National and state parks benefit our state
Editorial by Lindsey D. Waldenberg
For one hundred years now, the National Park Service has been a fervent protector of America’s most treasured places. From the country’s coastal plains to its desert mountains, the National Park Service preserves the places that represent the nation’s natural majesty, rich culture, and vibrant history. Yet our beloved parks need more than $12 billion in needed repairs to maintain their operations.
Dedicated rangers and other park staff tirelessly protect our parks, but the sheer scope of the deferred maintenance backlog is what makes this such a challenge. Unmaintained trails, crumbling roads, and outdated visitor centers all cry for care, attention, and funds. Such threats endanger the future of these treasured pieces of America’s heritage.
Negligence is no way to treat some of our country’s most important places. Our national parks face these challenges in large part because Congress has failed to prioritize their care. The entire National Park Service budget makes up just 1/14th of one percent of the federal budget, and the agency’s budget continues to decline.
This reduced budget results in fewer staff numbers, which limits each park’s ability to guide visitors, protect wildlife, and ensure the park’s upkeep. With the National Park Service staff down last year by more than 10 percent from 2010, park superintendents just don’t have the resources they need to properly run our parks.
No park is immune to this affliction. Big Thicket, the first area established as a NPS national preserve to protect its unique biodiversity, faces serious threats to its future. As a sprawling preserve in southeastern Texas, Big Thicket comprises of over 90,000 acres split among nine land units and six water corridors. The preserve’s fragmented areas make Big Thicket particularly susceptible to large-scale real estate development, highway expansion, and destructive oil and gas exploration. In addition, the national preserve suffers from low staff numbers, operating with fewer personnel than in the 1980s. This small number of rangers, interpreters, and other staff, combined with a tight budget, have prevented the preserve from operating at its full potential and properly protecting its resources from poaching, illegal dumping, and other destructive behaviors. Such staffing and monetary constraints have jeopardized the park’s maintenance and creation of much-needed infrastructure that encourages prime visitor use and enjoyment.
These challenges adversely impact visitors’ encounters with national parks. Furthermore, unmaintained resources could discourage visitors, subsequently impacting the surrounding communities that depend on these parks for their economies. National park visitation greatly aids the American economy; in 2015, these parks generated $32 billion while supporting hundreds of thousands of private-sector jobs. As for Texas, national park visitors spent $262.5 million in 2015, boosting the state’s economic input to $372.6 million.

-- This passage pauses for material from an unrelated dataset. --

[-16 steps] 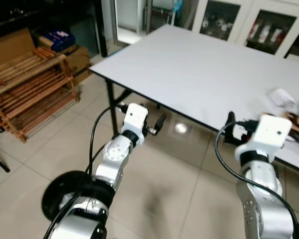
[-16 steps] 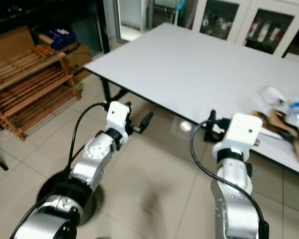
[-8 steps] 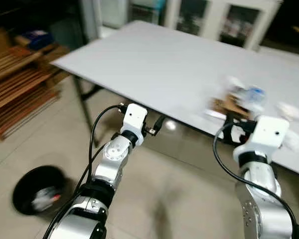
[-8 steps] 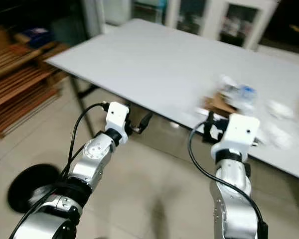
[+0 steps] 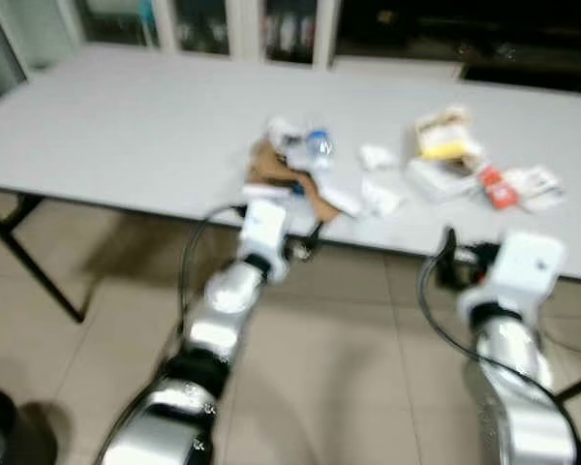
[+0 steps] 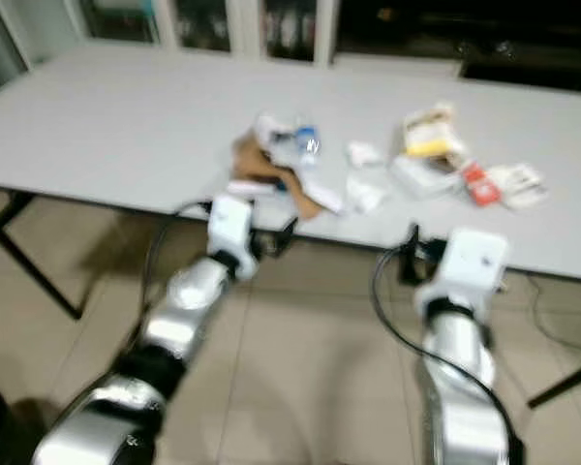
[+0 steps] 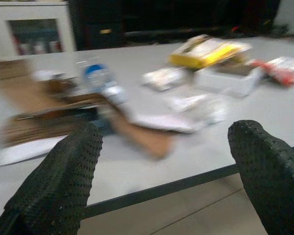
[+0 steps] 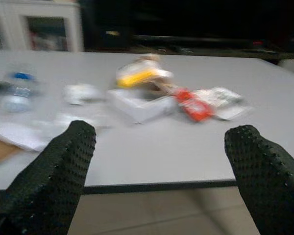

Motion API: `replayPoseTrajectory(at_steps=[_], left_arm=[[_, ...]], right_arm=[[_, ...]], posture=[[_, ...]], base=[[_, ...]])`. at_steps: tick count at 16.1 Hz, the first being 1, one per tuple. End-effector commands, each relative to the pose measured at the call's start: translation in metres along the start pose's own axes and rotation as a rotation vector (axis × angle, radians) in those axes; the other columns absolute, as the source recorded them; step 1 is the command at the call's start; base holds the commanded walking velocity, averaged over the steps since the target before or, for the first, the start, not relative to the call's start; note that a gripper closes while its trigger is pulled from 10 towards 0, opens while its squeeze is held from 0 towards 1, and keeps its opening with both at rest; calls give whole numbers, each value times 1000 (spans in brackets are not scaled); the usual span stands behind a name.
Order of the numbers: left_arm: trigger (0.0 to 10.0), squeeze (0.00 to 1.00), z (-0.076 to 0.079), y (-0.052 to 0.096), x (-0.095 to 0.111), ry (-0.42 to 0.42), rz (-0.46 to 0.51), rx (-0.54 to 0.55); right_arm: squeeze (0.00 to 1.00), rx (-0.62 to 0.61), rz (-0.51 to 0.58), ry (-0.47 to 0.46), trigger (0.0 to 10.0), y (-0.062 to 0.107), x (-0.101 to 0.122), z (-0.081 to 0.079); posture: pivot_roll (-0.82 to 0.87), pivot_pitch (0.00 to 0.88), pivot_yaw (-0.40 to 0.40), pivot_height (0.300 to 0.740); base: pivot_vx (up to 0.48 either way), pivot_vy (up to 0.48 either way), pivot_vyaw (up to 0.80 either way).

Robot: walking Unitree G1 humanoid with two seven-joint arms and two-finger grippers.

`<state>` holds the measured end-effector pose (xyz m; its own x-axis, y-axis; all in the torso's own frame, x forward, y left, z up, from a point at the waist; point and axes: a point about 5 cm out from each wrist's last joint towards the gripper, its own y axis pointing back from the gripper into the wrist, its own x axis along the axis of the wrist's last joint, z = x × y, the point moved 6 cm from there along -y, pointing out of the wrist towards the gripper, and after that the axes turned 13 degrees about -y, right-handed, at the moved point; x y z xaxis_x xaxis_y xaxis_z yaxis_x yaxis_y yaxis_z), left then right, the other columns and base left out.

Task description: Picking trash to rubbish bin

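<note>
On tiled floor [image 5: 68, 358], white table [image 5: 126, 136] bearing trash [image 5: 445, 155].

Both silver arms were extended forward from the body at about the same height, forearms roughly parallel. The left arm reached slightly inward, a black cable looping along it to the white wrist housing. The left gripper [image 5: 305, 244] pointed ahead, its two black fingers [image 7: 59, 181] spread wide apart with nothing between them. The right arm stood more upright, a black cable curving up its side to the white wrist block. The right gripper [image 5: 453, 260] was likewise held forward, its fingers [image 8: 49, 183] parted and empty. Motion blur softened both arms
</note>
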<state>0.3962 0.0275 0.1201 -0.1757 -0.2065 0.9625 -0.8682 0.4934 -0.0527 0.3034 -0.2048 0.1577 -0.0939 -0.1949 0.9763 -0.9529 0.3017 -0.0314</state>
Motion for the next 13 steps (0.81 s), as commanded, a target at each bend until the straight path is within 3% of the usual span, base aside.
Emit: replayPoseTrajectory(at_steps=[1, 4, 13], left_arm=[[10000, 0, -12, 0, 0, -11, -11, 25], [10000, 0, -12, -1, -1, -2, -18, 25], [10000, 0, -14, 1, -2, -12, -26, 17]], right_arm=[[0, 25, 20, -8, 10000, 0, 5, -8], [0, 23, 21, -6, 10000, 0, 4, -9], [0, 30, 15, -30, 10000, -1, 1, -13]], posture=[[65, 59, -8, 740], [68, 60, -9, 740], [79, 66, 2, 740]], base=[[0, 0, 0], [0, 206, 0], [0, 480, 0]])
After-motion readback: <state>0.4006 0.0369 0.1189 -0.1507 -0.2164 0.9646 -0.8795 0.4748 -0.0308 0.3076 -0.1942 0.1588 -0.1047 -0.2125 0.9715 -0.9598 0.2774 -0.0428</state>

Our parks, whether a vast wilderness or a bridge that connects history, need our help. Congress created the Park Service a century ago to protect America’s treasured natural, historical, and cultural sites, and to ensure that Americans can enjoy these treasures. It is Congress’s responsibility to ensure the agency has the resources it needs to fulfill that mission.
Our members of Congress need to work together to make funding our parks a priority again. In this centennial year of our National Park Service, Congress must commit to making sure our parks have the resources and support they need to continue protecting America’s favorite places.
Lindsey D. Waldenberg is a Graduate Assistant at Texas State University.